EUR/USD estende seus ganhos pelo segundo dia consecutivo, negociando perto de 1.1430 durante as horas asiáticas de quinta-feira. O Euro (EUR) recebe suporte contra o Dólar Americano (USD) antes da divulgação dos dados de Balança Comercial da Alemanha ainda hoje. Traders provavelmente voltarão seu foco para os dados do Índice Harmonizado de Preços ao Consumidor (HICP) de sexta-feira.

O Dólar Americano (USD) tem um desempenho inferior, pois a ata da reunião de junho do Federal Reserve (Fed) destacou uma crescente divisão entre os formuladores de políticas durante a estreia de Kevin Warsh como presidente do FOMC em 16-17 de junho. Enquanto uma parte do comitê antecipou que a taxa de referência, atualmente na faixa-alvo de 3,50% a 3,75%, provavelmente terminaria o ano inalterada ou mais baixa, um contingente hawkish argumentou fortemente que as pressões de preços persistentes exigiriam um aumento da taxa até o final do ano.
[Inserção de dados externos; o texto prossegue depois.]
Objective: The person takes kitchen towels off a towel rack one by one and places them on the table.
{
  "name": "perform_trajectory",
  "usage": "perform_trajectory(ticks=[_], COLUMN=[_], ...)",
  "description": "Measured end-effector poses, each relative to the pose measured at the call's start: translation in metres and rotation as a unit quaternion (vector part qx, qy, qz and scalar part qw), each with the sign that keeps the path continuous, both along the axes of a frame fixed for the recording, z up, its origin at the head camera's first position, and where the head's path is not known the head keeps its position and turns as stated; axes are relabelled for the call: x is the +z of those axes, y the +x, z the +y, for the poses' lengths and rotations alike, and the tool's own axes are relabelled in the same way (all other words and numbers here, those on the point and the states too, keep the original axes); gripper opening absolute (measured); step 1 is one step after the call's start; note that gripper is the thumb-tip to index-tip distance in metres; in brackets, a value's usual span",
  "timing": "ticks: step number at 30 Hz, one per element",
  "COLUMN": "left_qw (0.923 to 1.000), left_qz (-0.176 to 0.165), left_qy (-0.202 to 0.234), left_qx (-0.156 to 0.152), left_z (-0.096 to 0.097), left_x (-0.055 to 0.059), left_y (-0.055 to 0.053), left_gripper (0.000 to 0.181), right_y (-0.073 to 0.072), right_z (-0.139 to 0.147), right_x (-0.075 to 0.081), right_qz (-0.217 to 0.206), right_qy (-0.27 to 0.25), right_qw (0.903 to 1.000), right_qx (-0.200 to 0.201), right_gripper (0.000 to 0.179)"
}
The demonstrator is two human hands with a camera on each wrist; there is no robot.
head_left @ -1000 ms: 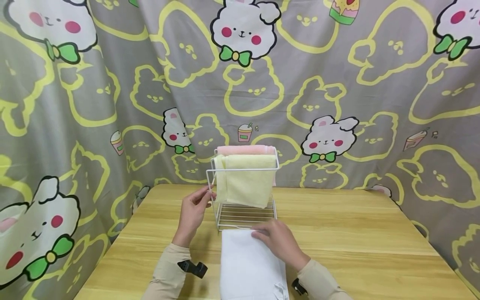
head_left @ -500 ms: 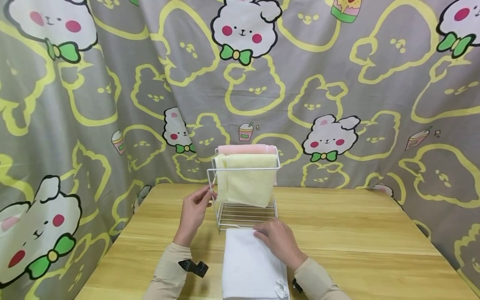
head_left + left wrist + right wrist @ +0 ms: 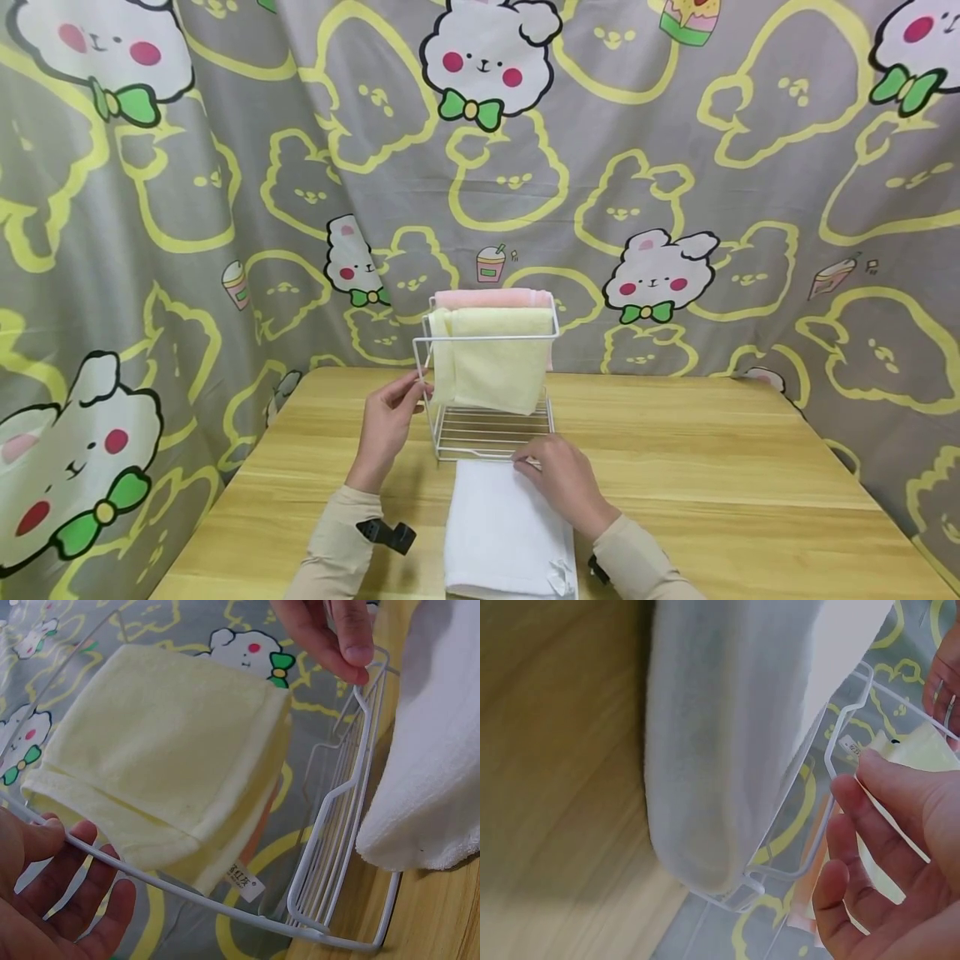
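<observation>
My left hand (image 3: 390, 421) was clamped, thumb against fingers, on the left side wire (image 3: 150, 879) of the white wire rack (image 3: 492, 429), while my right hand (image 3: 562, 479) pinched its low front rail (image 3: 364, 739). A folded white towel (image 3: 506, 529) lay on the wooden table (image 3: 712, 467) just in front of the rack, beside my right hand. Yellow towel (image 3: 495, 367) hung on the rack, pink towel (image 3: 491, 298) behind it.

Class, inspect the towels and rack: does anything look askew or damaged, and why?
The folded yellow towel hangs slightly askew on the white wire rack: its layers don't line up, and its front lower edge slopes. No damage shows.
</observation>
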State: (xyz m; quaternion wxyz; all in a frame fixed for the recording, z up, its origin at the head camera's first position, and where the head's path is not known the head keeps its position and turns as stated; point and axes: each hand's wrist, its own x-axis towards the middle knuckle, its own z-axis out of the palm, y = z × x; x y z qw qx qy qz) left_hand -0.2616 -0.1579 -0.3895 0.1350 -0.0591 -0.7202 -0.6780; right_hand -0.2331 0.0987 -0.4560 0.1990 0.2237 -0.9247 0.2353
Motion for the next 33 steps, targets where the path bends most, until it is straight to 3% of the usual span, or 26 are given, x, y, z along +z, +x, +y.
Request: perform_trajectory(ticks=[5,14,23,33], left_qw=[1.0000,1.0000,0.9999,0.9999], left_qz=[0.000,0.003,0.009,0.010], left_qy=[-0.001,0.006,0.004,0.002], left_qx=[-0.002,-0.002,-0.004,-0.007], left_z=[0.003,0.002,0.001,0.002], left_x=[0.009,0.007,0.006,0.006], left_y=[0.007,0.006,0.007,0.007], left_gripper=[0.030,0.026,0.030,0.028], right_y=[0.000,-0.001,0.000,0.001], right_z=[0.003,0.006,-0.002,-0.015], right_x=[0.003,0.013,0.041,0.086], right_qz=[-0.001,0.019,0.017,0.072], right_qy=[-0.002,-0.006,-0.030,-0.063], right_qw=[1.0000,0.9996,0.9993,0.9949], right_qx=[-0.002,-0.018,-0.012,0.032], right_gripper=[0.006,0.006,0.005,0.015])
No entanto, essa fricção interna reforçou as expectativas do mercado de que o banco central dos EUA manterá as taxas de juros mais altas por mais tempo para combater a inflação teimosa. Refletindo essa mudança hawkish, a ferramenta CME FedWatch mostrou que os traders de swaps aumentaram a probabilidade de um aumento da taxa na próxima reunião do Fed para mais de 30%, um salto acentuado em relação a menos de 20% na semana passada.

A desvantagem do Greenback pode ser amortecida por um aumento na demanda por ativos de refúgio seguro em meio à escalada das tensões geopolíticas entre os EUA e o Irã. Após dois dias de novos ataques militares dos EUA, o presidente do Parlamento Iraniano, Mohammad Bagher Ghalibaf, emitiu um forte aviso a Washington, declarando que qualquer ação americana adicional desencadearia uma retaliação imediata. Crucialmente, Ghalibaf reiterou que o acesso ao estratégico Estreito de Ormuz permanece firmemente sob controle iraniano, alimentando novas ansiedades no mercado sobre choques de oferta impulsionados pela energia e ressurgimento da inflação global.